Reynolds assumed that the entire flow field consisted of a single zone of highly turbulent region. That is, he neglected the presence of the viscous sublayer and the buffer layer. In such a turbulent core, \[\nu \ll \varepsilon_m \qquad \text{ and } \alpha \ll \varepsilon_h\] In addition, he assumed that the turbulent diffusivities are equal. \[\varepsilon_m = \varepsilon_m = \varepsilon\] With the above assumptions, \[\begin{aligned} \frac{\tau}{\rho} &= \varepsilon \frac{dv}{dy} \\ \frac{q}{\rho C_P} &= -\varepsilon \frac{dT}{dy} \end{aligned}\]

Combining the above two equations, we get \[dT = -\frac{q}{\tau C_P}dv\] Integration limits: \[\begin{aligned} {3} \ & \text{Wall conditions: } & \quad T&=T_w \quad \text{ and }\quad v=0 \\ \ & \text{Bulk stream conditions: } & T&= T_m \quad \text{ and } \quad v = v_m \end{aligned}\] Assuming \(q/\tau\) remains constant, \[\begin{align*} \int_{T_w}^{T_m}dT &= -\frac{q}{\tau C_P}\int_{0}^{v_m}dv \\ T_w-T_m &= \frac{qv_m}{\tau C_P} \tag*{(1)} \end{align*}\]

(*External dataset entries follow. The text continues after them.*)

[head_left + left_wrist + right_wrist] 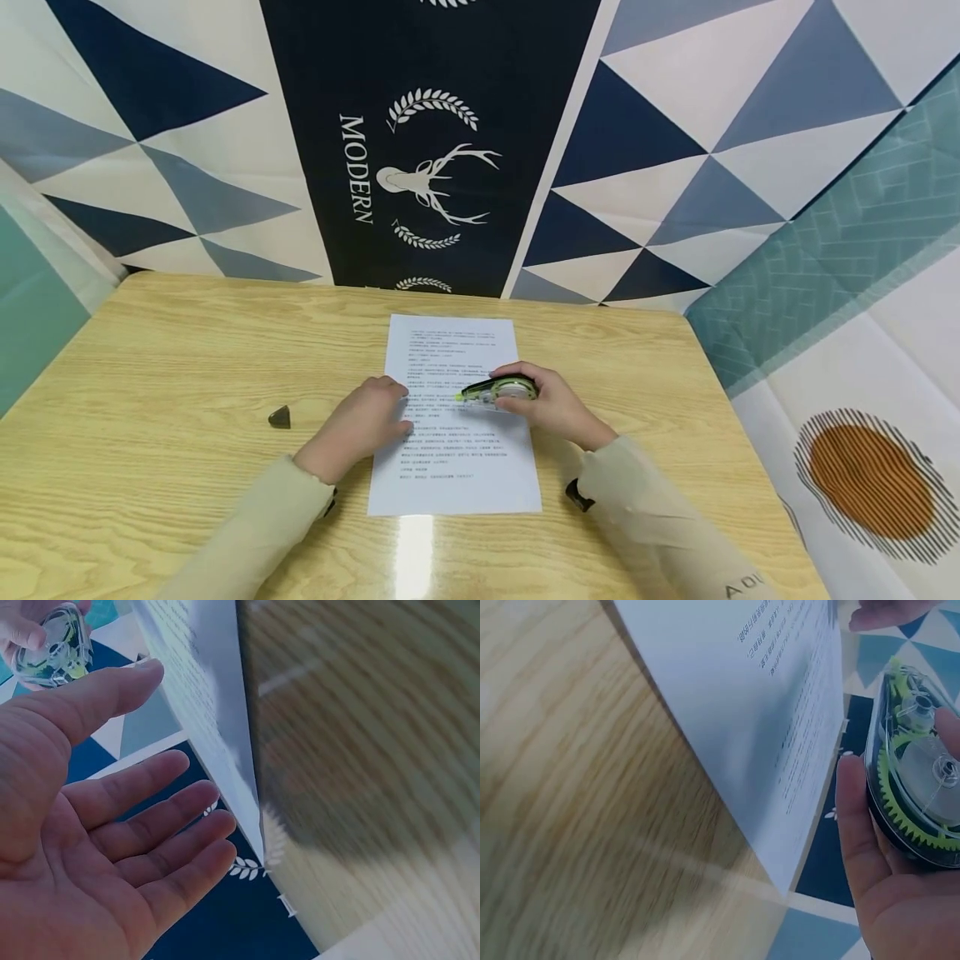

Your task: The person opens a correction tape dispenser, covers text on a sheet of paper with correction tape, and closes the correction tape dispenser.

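Note:
A printed sheet of paper [457, 492] lies on the table, its lines of text running across it. My right hand [553, 404] holds a correction tape [513, 388] over the sheet's right side, thumb on one face and fingers on the other. Green gear wheels show through its clear case [922, 780] in the right wrist view, and its green tip points left. At the sheet's left edge is my left hand [367, 417]; its relaxed, spread fingers [169, 825] hold nothing. Whether they touch the paper cannot be told.
A small dark cap-like piece [280, 417] lies on the wooden table [187, 358], left of my left hand. Behind the table's far edge hangs a patterned cloth [420, 167] with a deer head and triangles.

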The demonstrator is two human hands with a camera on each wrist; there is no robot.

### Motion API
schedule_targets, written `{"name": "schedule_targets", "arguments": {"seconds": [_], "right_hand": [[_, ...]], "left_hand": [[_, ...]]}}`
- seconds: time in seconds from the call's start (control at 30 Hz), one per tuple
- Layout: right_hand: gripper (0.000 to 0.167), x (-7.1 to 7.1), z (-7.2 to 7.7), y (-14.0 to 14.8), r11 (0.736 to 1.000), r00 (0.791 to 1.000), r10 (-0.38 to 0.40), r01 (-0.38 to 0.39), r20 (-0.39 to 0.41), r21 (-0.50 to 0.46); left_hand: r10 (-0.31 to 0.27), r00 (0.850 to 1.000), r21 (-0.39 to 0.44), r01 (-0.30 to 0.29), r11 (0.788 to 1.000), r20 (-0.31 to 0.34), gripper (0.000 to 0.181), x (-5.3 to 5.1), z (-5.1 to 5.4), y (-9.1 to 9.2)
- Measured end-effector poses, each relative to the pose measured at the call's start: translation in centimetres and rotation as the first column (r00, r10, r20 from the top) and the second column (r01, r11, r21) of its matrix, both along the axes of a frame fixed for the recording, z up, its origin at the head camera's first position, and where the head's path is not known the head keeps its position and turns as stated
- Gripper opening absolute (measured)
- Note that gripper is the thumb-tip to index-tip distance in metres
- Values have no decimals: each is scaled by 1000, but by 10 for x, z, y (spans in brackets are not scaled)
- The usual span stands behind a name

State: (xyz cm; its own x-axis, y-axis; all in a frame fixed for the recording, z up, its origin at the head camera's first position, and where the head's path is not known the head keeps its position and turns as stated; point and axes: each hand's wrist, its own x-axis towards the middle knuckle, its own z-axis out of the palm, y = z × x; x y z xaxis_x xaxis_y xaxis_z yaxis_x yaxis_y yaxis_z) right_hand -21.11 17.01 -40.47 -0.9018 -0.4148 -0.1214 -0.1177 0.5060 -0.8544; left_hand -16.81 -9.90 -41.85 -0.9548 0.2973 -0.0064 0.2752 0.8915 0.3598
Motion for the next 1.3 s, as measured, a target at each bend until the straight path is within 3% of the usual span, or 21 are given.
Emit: {"name": "schedule_targets", "arguments": {"seconds": [0.47,1.0,1.3], "right_hand": [[38,-7,-9,-22,998,1000,6,-8,27,67],[29,-8,-8,-38,987,996,56,-45,-69,153],[28,-10,-12,-43,985,996,65,-54,-62,163]], "left_hand": [[-1,999,-27,2,1000,37,43,-3,-7,7],[19,999,-2,-19,1000,30,44,0,-6,7],[18,1000,-17,-17,1000,20,41,0,-9,7]]}}
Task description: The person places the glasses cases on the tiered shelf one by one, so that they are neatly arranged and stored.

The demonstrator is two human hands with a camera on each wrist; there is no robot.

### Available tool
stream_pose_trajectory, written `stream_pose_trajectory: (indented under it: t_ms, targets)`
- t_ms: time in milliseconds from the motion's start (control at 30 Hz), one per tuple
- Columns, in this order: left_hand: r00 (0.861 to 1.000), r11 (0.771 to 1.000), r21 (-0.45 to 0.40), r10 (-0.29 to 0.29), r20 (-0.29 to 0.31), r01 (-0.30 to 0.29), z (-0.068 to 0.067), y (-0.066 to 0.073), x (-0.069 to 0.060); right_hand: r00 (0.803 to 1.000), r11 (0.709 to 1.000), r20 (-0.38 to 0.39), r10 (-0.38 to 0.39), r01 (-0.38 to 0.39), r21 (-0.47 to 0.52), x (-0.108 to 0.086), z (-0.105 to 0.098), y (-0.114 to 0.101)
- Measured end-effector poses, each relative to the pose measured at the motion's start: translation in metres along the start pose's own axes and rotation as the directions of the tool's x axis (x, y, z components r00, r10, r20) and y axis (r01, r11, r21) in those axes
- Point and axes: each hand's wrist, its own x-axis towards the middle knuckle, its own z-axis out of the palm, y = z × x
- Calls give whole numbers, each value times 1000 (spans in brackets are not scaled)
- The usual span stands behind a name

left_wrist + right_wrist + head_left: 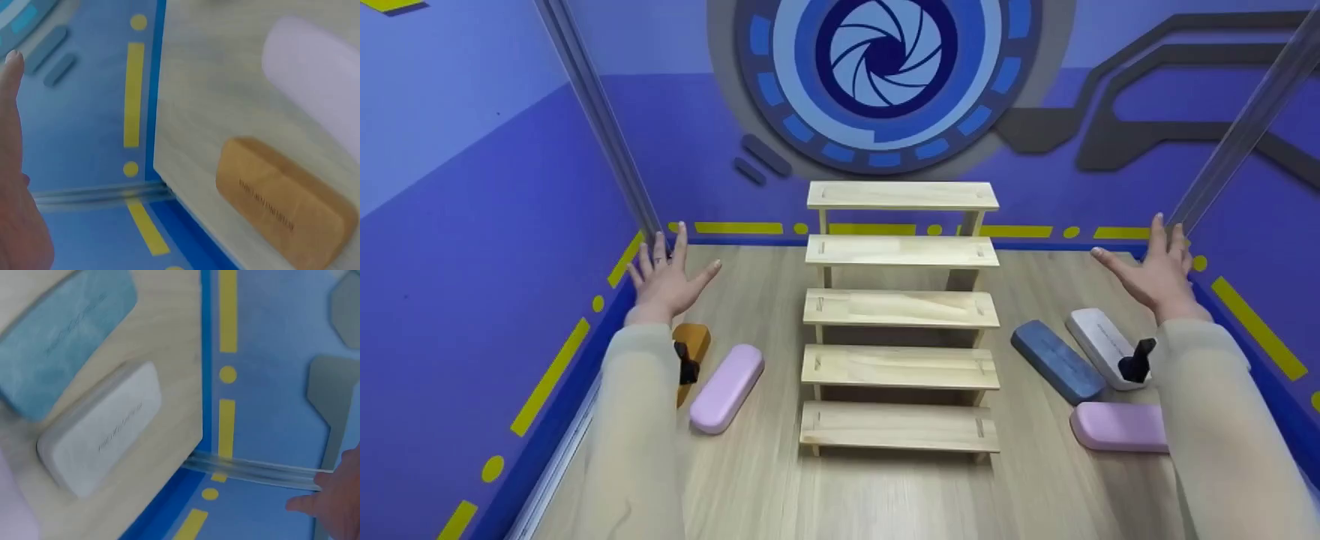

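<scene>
My left hand (666,283) is raised with its fingers spread, above and beyond an orange-brown glasses case (287,202) and a pink glasses case (727,388). It holds nothing. On the other side my right hand (1161,276) is held up the same way, fingers apart, touching nothing. Under and near that arm lie a dark blue glasses case (1057,361), a white glasses case (101,430) with small print, and a second pink case (1117,426) that the sleeve partly covers. Between the hands stands a five-step wooden display rack (901,309).
Blue walls (510,300) with yellow marks close in the wood-grain table (765,495) at the left, back and right. Clear strips (600,120) run up the back corners. A black wrist mount (1138,361) sticks out beside the right sleeve.
</scene>
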Motion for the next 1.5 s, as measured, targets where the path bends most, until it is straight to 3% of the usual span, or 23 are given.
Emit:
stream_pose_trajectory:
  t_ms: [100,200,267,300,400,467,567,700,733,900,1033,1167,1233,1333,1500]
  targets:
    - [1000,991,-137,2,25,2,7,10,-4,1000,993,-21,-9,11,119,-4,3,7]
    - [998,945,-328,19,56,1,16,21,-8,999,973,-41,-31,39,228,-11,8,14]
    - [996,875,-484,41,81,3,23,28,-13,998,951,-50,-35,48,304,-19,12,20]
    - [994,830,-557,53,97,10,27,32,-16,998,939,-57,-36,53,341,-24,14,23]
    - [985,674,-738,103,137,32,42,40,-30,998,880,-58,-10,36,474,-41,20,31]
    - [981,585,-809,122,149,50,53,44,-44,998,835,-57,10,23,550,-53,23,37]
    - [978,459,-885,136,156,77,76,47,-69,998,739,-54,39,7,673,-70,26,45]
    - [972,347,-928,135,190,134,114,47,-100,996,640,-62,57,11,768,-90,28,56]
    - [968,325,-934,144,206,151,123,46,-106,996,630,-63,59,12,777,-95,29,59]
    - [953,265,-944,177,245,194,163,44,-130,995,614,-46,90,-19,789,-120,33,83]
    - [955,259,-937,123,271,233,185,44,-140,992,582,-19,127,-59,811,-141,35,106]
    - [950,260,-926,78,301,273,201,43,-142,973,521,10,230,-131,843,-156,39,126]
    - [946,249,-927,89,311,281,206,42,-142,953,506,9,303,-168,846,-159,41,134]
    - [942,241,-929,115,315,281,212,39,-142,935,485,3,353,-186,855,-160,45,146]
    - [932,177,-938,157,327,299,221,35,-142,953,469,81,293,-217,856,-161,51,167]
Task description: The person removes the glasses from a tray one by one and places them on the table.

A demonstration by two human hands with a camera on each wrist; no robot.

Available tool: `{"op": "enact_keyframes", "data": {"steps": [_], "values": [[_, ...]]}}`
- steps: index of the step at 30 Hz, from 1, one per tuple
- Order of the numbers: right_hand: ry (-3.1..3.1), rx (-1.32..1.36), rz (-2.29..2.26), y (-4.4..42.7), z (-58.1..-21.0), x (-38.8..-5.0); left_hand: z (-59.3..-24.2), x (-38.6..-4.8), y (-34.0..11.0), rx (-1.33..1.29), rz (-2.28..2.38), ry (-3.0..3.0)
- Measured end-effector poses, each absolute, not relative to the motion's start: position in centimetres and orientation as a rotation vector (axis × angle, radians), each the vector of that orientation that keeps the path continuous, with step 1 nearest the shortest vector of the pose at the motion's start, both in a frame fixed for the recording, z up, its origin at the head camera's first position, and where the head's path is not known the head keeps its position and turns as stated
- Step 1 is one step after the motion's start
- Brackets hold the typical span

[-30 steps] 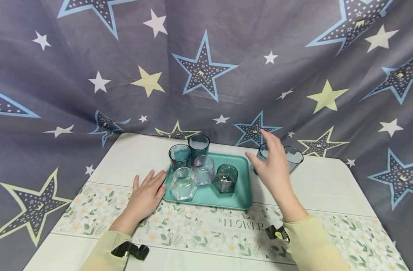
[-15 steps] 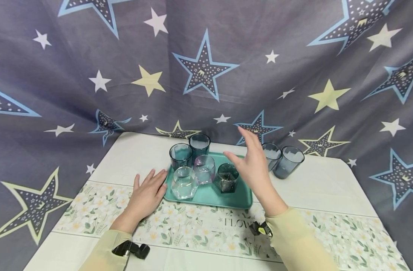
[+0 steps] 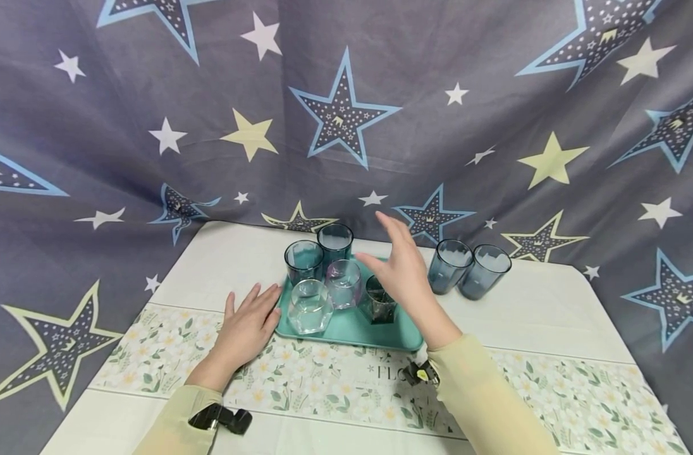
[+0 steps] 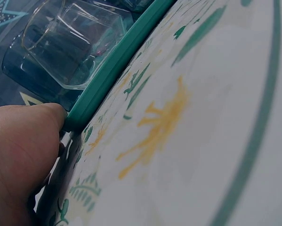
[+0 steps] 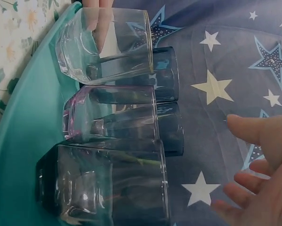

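Note:
My left hand point(image 3: 246, 332) lies with its fingers stretched out beside the left edge of a teal tray point(image 3: 352, 338); in the left wrist view its thumb touches the tray's rim point(image 4: 105, 77). Over the tray's right part hovers my right hand point(image 3: 402, 268), thumb and fingers spread, holding nothing. It partly covers a dark grey glass point(image 3: 379, 306). To the left of that glass stand a pink-tinted glass point(image 3: 343, 284) and a clear glass point(image 3: 310, 309) with an angular base. Two blue glasses, one nearer point(image 3: 303, 260) and one farther point(image 3: 335, 243), stand behind them.
Two more blue glasses, a left one point(image 3: 449, 268) and a right one point(image 3: 483, 275), stand close together on the table point(image 3: 551, 303), right of the tray. A star-patterned curtain point(image 3: 335, 189) hangs behind the table. A floral band crosses the tablecloth.
My right hand has moved left, from in front of the two blue glasses on the table to over the tray, its fingers still spread. The left hand has stayed in place.

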State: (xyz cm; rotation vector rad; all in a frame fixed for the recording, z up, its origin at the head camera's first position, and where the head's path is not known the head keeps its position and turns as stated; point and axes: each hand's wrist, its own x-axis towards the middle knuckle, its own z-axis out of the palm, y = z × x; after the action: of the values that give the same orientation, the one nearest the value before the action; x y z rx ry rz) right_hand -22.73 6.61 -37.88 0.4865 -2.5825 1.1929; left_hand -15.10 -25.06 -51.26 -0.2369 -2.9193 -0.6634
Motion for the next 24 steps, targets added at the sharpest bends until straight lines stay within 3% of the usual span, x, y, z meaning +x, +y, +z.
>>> {"op": "enact_keyframes", "data": {"steps": [9,24], "values": [[-2.686,0.594,1.233,4.9,-38.7,-24.4,-51.6,-15.2,-25.1,-0.240,-0.664,-2.924],[-2.840,0.526,1.274,2.9,-39.7,-26.7,-51.7,-15.2,-25.2,-0.236,-0.660,-2.931]]}}
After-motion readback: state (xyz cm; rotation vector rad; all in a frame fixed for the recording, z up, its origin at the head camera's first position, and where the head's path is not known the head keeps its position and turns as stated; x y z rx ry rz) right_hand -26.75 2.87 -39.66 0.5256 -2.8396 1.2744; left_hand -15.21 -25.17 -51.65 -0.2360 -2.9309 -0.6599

By definition, \[\begin{aligned} h &= \frac{q}{T_w-T_m} {and} f &= \frac{\tau}{\rho v_m^2/2} \end{aligned}\] Therefore, Eqn.(1) becomes, \[\boxed{\frac{h}{\rho C_P v_m} =\text{ St }= \frac{f}{2}}\] This result is known as Reynolds analogy for momentum and heat transfer in fully developed turbulent flow in a pipe. It is valid for \(\text{Pr} \approx 1\), and negligible pressure gradient (\(dp/dx \approx 0\)).